Whenever a line below mentions the word "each", that line should be copied.

[INFORMATION SUPPLIED]

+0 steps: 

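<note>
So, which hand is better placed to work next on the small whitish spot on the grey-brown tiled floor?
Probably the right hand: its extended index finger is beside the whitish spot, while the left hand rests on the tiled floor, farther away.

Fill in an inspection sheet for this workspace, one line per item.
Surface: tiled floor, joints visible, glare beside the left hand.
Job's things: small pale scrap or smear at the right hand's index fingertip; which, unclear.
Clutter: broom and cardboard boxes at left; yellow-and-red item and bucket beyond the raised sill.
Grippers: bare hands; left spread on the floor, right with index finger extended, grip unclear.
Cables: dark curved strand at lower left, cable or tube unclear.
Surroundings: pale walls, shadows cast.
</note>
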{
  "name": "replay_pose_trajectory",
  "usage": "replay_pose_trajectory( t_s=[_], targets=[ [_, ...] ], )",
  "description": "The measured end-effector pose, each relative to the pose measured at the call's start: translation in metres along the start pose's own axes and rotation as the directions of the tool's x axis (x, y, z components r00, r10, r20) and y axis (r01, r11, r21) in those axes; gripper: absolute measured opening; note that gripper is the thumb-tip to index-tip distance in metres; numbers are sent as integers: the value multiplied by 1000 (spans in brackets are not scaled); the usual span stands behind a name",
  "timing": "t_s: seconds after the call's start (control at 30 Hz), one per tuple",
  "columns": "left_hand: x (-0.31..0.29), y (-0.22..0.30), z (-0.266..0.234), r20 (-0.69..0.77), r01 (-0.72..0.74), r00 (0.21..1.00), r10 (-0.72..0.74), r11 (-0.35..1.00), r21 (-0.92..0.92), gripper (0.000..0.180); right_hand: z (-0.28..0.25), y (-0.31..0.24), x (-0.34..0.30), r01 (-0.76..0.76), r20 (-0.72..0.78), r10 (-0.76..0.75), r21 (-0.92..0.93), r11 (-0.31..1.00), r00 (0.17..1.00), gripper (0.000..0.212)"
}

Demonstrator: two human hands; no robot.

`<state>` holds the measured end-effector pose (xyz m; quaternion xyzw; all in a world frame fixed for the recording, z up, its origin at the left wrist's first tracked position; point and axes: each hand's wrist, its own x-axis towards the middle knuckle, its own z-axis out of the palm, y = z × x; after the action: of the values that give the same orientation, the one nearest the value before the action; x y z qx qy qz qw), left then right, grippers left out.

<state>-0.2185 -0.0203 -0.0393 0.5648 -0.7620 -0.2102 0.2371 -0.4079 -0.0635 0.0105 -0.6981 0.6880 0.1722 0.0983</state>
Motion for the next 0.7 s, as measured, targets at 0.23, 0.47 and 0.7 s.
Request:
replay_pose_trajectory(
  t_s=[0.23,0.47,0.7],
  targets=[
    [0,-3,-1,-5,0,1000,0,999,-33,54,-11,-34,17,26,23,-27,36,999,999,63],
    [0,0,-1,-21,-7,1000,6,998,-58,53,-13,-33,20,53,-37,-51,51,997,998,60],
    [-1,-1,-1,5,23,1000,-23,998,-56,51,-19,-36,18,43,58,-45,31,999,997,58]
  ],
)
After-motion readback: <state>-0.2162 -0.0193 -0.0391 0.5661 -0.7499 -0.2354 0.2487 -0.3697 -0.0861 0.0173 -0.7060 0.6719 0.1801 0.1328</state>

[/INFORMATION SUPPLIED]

◆ **FINAL ANSWER**:
  "description": "The measured end-effector pose, each relative to the pose measured at the call's start: translation in metres along the start pose's own axes and rotation as the directions of the tool's x axis (x, y, z components r00, r10, r20) and y axis (r01, r11, r21) in those axes; gripper: absolute measured opening; note that gripper is the thumb-tip to index-tip distance in metres; numbers are sent as integers: the value multiplied by 1000 (spans in brackets are not scaled); the usual span stands behind a name",
`<state>` holds the measured end-effector pose (xyz m; quaternion xyzw; all in a world frame fixed for the recording, z up, its origin at the left wrist's first tracked position; point and axes: each hand's wrist, its own x-axis towards the middle knuckle, its own z-axis out of the palm, y = z × x; after the action: of the values that give the same orientation, the one nearest the value before the action; x y z qx qy qz qw), left then right, grippers left out.

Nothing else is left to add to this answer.